BRIEF: Only the lines from the beginning of the entries through the one with "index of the" should be written out, please, exactly and without any pictures.
━━━━━━━━
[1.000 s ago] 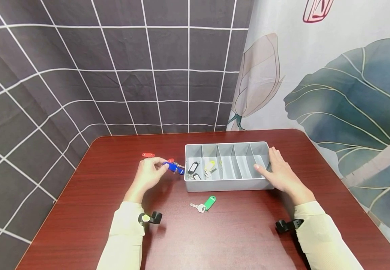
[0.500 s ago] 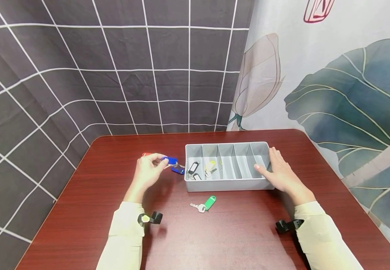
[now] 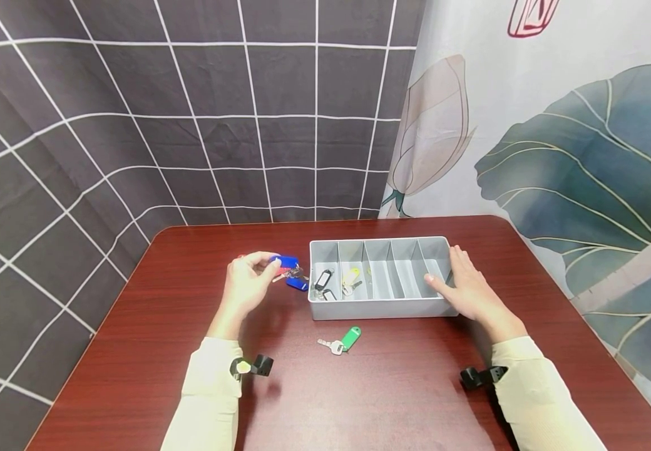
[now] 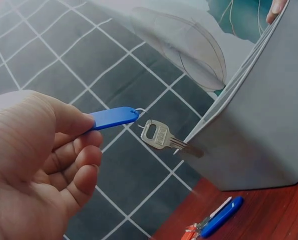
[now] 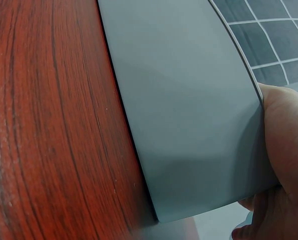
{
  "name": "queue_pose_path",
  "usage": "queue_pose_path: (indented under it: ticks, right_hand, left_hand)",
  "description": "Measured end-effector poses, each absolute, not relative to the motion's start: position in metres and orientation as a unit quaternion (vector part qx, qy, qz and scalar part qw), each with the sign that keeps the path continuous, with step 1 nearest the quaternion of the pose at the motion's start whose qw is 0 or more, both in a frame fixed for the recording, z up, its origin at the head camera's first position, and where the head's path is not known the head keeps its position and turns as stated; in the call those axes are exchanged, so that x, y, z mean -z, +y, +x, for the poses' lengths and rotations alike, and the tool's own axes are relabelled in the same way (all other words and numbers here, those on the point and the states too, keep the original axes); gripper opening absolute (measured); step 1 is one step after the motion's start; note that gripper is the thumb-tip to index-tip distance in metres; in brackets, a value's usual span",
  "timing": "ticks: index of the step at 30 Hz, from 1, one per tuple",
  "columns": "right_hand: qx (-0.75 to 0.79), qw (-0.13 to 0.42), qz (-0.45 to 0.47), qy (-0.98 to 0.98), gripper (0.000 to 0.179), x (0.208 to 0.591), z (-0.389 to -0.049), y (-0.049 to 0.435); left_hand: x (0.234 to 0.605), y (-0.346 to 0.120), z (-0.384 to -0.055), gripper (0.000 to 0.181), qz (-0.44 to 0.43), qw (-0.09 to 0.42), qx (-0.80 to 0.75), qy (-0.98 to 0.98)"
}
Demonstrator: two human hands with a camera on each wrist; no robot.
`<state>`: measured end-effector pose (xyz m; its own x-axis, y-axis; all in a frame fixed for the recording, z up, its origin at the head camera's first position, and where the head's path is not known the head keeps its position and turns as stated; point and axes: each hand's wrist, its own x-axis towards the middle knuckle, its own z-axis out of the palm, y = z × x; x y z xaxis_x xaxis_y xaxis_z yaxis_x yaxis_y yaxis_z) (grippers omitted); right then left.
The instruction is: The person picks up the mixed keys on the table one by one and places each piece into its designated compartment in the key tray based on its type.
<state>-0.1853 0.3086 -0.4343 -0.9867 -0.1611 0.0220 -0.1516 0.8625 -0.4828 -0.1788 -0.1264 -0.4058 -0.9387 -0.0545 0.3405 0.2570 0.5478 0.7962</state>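
Observation:
My left hand point(image 3: 246, 282) pinches a blue key tag point(image 4: 113, 118) between thumb and forefinger. A metal key point(image 4: 158, 135) hangs from its ring, overlapping the box corner in the left wrist view. My right hand point(image 3: 474, 291) holds the right end of a grey divided box point(image 3: 382, 309), thumb over the front rim and fingers along the end wall. Black-framed key tags point(image 3: 323, 279) lie in the leftmost compartment, a yellow key tag point(image 3: 350, 276) with a key in the second. Below the left hand, a second blue key tag point(image 3: 297, 284) lies on the table beside the box.
A green key tag point(image 3: 351, 338) with a key lies in front of the box on the reddish-brown table point(image 3: 382, 388). A red tag point(image 3: 284, 271) shows partly behind the held keys. A grid-patterned curtain point(image 3: 280, 144) hangs behind the table.
The left hand has lifted the blue key tag up and away from the other blue one, and its key now hangs free. The right hand and box have stayed put.

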Motion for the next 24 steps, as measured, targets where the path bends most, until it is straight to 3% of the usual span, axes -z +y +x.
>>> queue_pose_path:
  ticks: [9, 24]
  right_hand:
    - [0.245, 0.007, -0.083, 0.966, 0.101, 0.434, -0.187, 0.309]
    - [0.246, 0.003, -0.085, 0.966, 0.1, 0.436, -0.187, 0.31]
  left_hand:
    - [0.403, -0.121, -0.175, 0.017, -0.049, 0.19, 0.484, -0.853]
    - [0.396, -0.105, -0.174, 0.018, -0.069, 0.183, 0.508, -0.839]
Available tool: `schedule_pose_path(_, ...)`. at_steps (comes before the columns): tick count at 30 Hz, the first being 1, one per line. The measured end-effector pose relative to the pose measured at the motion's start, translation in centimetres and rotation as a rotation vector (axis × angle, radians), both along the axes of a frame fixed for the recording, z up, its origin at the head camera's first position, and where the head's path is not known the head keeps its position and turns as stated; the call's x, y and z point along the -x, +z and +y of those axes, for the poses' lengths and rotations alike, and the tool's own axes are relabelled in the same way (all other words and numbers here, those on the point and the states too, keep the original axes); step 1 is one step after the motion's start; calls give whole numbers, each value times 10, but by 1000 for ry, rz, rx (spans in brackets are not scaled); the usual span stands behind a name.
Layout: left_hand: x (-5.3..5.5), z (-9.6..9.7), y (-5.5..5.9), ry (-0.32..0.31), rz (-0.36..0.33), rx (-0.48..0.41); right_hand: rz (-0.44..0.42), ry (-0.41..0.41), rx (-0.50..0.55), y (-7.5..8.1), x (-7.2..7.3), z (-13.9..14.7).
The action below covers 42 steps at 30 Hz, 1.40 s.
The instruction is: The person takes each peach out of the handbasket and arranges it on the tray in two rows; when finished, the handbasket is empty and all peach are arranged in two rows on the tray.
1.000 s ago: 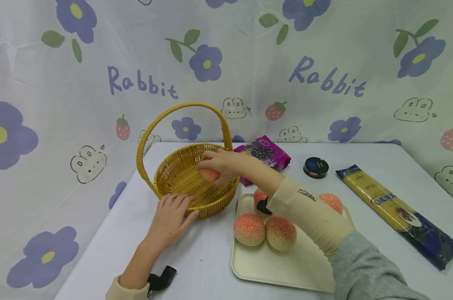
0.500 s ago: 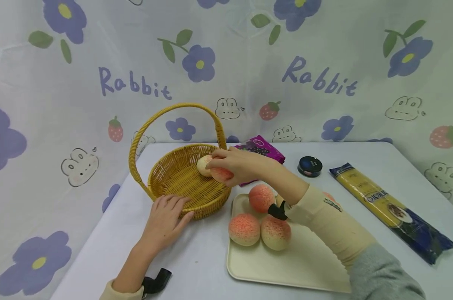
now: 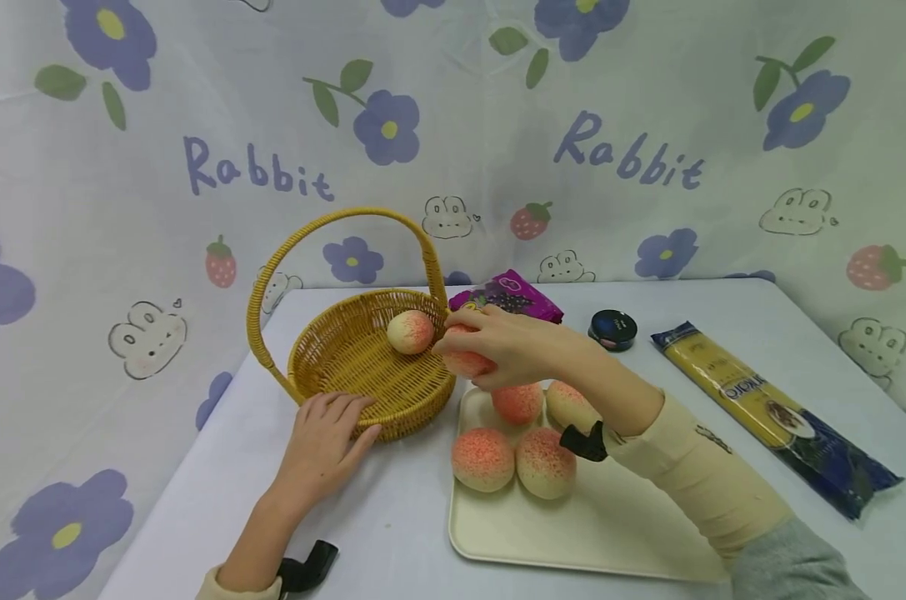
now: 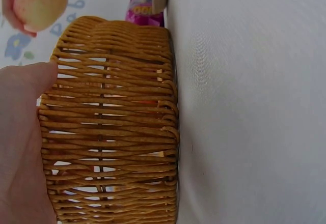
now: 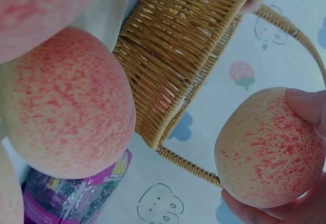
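My right hand (image 3: 520, 342) grips a peach (image 3: 463, 358) with a red-speckled skin, just off the right rim of the wicker basket (image 3: 415, 421). In the right wrist view, thumb and fingers curl round this peach (image 5: 265, 152). One more peach (image 3: 411, 332) lies inside the basket at its right side. My left hand (image 3: 321, 454) holds the basket's near left rim, fingers over the edge and thumb outside, beside the wicker wall (image 4: 112, 122) in the left wrist view. Several peaches (image 3: 483, 460) sit grouped on the cream tray (image 3: 565, 533), below and right of my right hand.
A purple packet (image 3: 528, 298) lies behind the right hand. Right of it are a round dark tin (image 3: 613, 327) and a long yellow and blue packet (image 3: 775, 417). The basket's tall handle (image 3: 347, 215) arches over it. A printed curtain (image 3: 483, 150) hangs behind the table.
My right hand has lifted a peach out of the basket and moved right with it toward the tray, exposing the peach left inside. The left hand stays at the rim; the view shifts slightly.
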<state>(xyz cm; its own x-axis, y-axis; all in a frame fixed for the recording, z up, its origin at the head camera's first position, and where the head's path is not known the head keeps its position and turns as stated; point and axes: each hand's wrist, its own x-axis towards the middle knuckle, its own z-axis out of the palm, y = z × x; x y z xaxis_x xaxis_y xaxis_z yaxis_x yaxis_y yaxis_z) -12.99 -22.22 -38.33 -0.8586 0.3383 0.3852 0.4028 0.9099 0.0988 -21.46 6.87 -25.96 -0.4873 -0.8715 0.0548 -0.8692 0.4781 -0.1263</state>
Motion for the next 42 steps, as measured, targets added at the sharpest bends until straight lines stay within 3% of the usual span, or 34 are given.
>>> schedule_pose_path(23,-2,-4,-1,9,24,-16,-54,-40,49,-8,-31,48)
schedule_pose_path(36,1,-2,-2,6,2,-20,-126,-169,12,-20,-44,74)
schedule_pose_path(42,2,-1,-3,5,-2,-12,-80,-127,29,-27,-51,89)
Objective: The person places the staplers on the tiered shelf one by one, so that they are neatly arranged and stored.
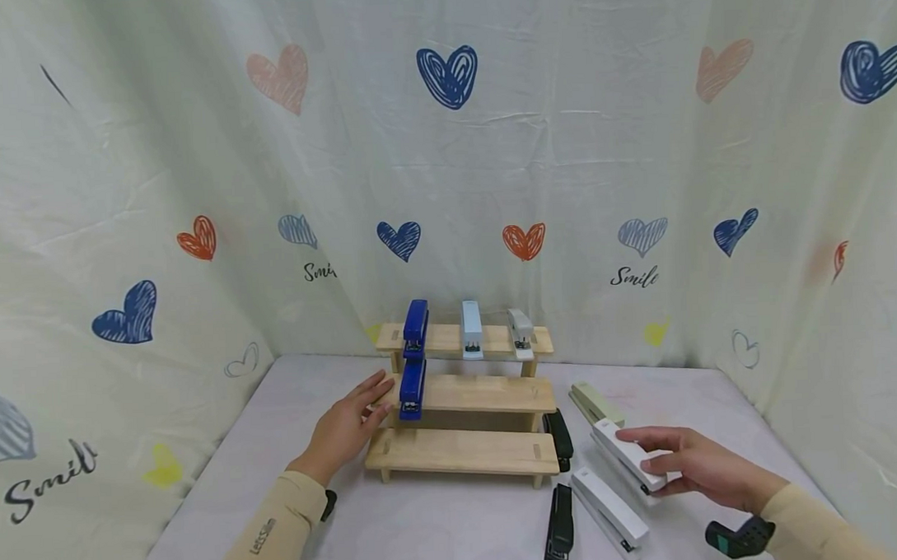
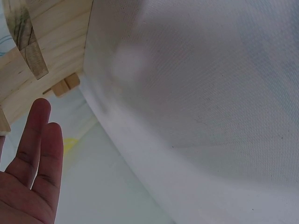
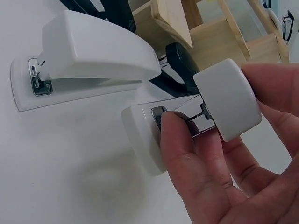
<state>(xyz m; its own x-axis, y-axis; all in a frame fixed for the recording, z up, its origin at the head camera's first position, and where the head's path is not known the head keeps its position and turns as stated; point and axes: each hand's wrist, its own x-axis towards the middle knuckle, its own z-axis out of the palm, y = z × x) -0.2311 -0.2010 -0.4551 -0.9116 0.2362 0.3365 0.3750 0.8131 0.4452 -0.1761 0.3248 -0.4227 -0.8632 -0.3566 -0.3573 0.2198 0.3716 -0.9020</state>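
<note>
My right hand [image 1: 696, 465] pinches a white stapler [image 1: 625, 455] at its front end, fingers and thumb around it. In the right wrist view, the thumb lies by the opening between the stapler's upper arm [image 3: 229, 100] and base. My left hand [image 1: 346, 428] is at the left end of the three-step wooden rack [image 1: 462, 452], beside the middle shelf, fingers extended. The left wrist view shows these fingers straight near the rack's wood [image 2: 60, 37]; whether they touch it I cannot tell. A dark blue stapler [image 1: 412, 390] stands on that shelf, near the left fingertips.
On the top shelf are a dark blue stapler [image 1: 415, 326], a light blue one [image 1: 471, 329] and a whitish one [image 1: 520, 331]. Right of the rack lie a pale green stapler [image 1: 597, 407], another white stapler [image 1: 608, 509] and two black staplers [image 1: 558, 527]. A curtain [image 1: 452, 164] surrounds the table.
</note>
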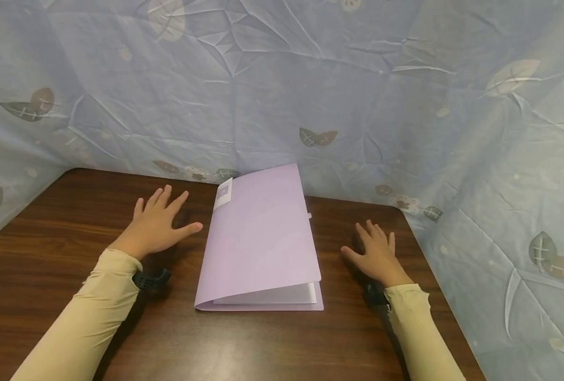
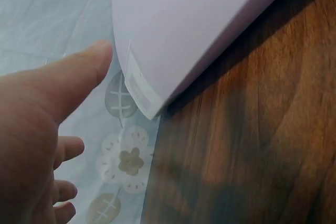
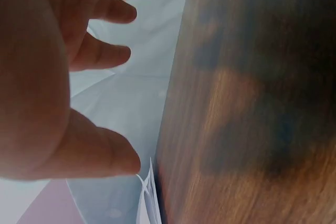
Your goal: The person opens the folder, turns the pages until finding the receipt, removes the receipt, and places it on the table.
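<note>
A light purple folder (image 1: 262, 238) lies on the brown wooden table, its cover slightly raised at the near and right edges so white sheets (image 1: 272, 295) show inside. A white label (image 1: 223, 193) sits at its far left corner; the left wrist view shows this corner of the folder (image 2: 173, 30) too. To the left of the folder, my left hand (image 1: 155, 225) hovers over the table with fingers spread, apart from it. On the other side, my right hand (image 1: 374, 254) is likewise above the table, fingers spread, touching nothing. Both hands are bare and hold nothing.
The dark wooden table (image 1: 262, 344) has rounded far corners. A pale blue-grey cloth (image 1: 272, 95) with leaf and flower prints hangs behind it and along the sides. Dark bands (image 1: 152, 279) are on both wrists, below cream sleeves (image 1: 81, 317).
</note>
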`<state>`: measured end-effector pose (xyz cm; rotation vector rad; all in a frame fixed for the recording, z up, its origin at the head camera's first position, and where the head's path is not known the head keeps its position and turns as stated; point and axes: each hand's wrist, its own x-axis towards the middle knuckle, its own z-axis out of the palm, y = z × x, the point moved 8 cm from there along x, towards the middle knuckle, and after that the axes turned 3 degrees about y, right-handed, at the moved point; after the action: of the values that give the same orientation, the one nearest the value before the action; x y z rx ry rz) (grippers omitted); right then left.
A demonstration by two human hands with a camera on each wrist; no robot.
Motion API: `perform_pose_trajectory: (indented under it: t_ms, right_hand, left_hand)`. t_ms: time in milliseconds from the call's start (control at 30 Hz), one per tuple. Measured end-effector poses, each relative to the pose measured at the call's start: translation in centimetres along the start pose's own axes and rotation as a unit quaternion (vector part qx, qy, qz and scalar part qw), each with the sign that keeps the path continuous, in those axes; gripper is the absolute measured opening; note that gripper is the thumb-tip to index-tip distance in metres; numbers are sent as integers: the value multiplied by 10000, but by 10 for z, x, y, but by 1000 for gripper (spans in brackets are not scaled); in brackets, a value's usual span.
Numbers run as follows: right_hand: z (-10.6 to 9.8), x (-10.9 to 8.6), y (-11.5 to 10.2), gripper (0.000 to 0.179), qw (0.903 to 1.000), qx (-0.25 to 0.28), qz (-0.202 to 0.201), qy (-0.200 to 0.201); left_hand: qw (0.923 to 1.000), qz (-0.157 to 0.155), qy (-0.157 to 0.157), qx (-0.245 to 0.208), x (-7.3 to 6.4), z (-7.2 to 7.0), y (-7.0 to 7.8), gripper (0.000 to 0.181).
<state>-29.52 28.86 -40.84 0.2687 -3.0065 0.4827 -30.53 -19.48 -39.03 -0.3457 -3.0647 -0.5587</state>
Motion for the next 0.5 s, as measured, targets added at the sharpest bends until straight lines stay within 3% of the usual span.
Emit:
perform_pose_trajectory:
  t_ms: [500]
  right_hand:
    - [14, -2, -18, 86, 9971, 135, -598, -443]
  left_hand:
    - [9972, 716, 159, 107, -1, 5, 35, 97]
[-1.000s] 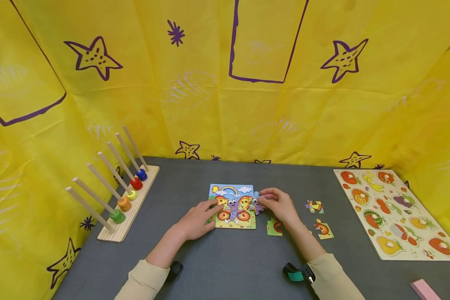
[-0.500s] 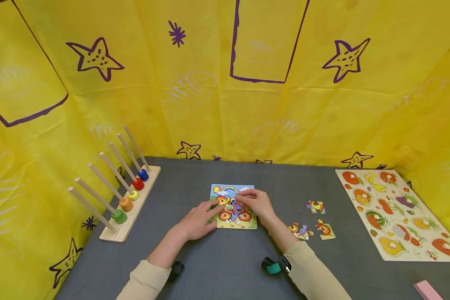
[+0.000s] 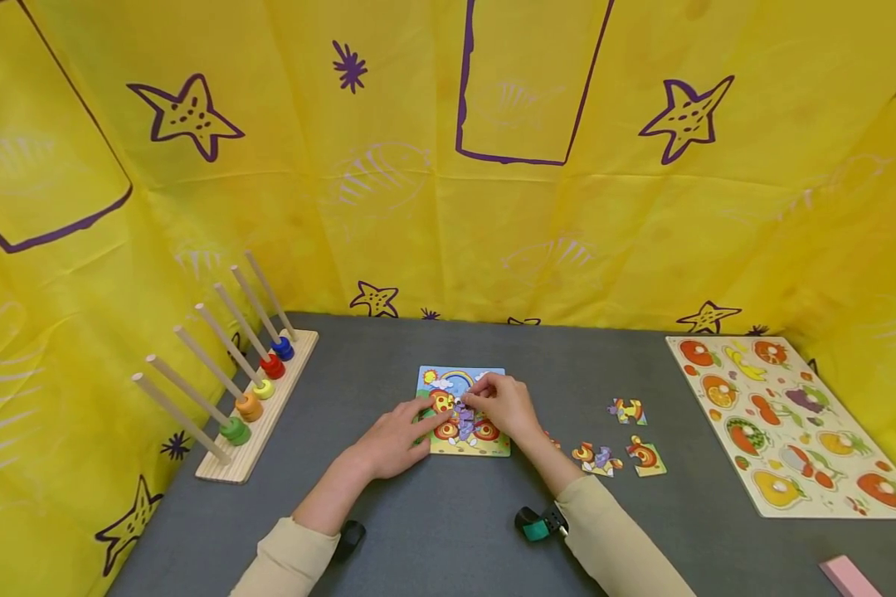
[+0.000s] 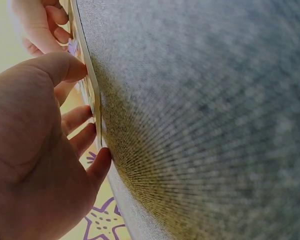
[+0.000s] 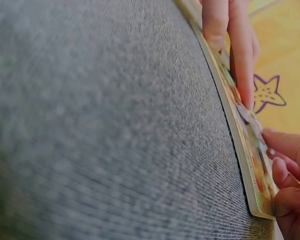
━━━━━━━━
ANSWER BELOW:
[1.000 s ago] 
[0.500 s ago] 
[now] 
[now] 
[now] 
{
  "name": "queue_pose_path",
  "usage": "queue_pose_path: (indented under it: ticks, right_hand, left_hand)",
  "description": "Measured end-effector poses, each absolute, not relative to the motion's start: position in metres and orientation as a unit quaternion (vector part qx, qy, qz and scalar part qw), each with the sign that keeps the path continuous, with step 1 nearest the quaternion of the pose at the motion's start whose qw is 0 or more, both in a frame fixed for the recording, z up, its origin at the head camera's first position, and where the head's path is not known the head keeps its position and turns as stated; in the call those axes are exchanged, so that x, y, z mean -z, +y, +x, for the poses' lengths and rotations alike, and the tool's own axes are relabelled in the same way (all other words and numbers here, those on the point and the states too, keep the original axes); gripper opening absolute (measured); step 1 is one step after the motion's start; note that gripper is the thumb-tip to index-tip distance in metres; in brackets, a value's usual span",
  "timing": "ticks: index of the step at 30 Hz, from 1, one per tuple",

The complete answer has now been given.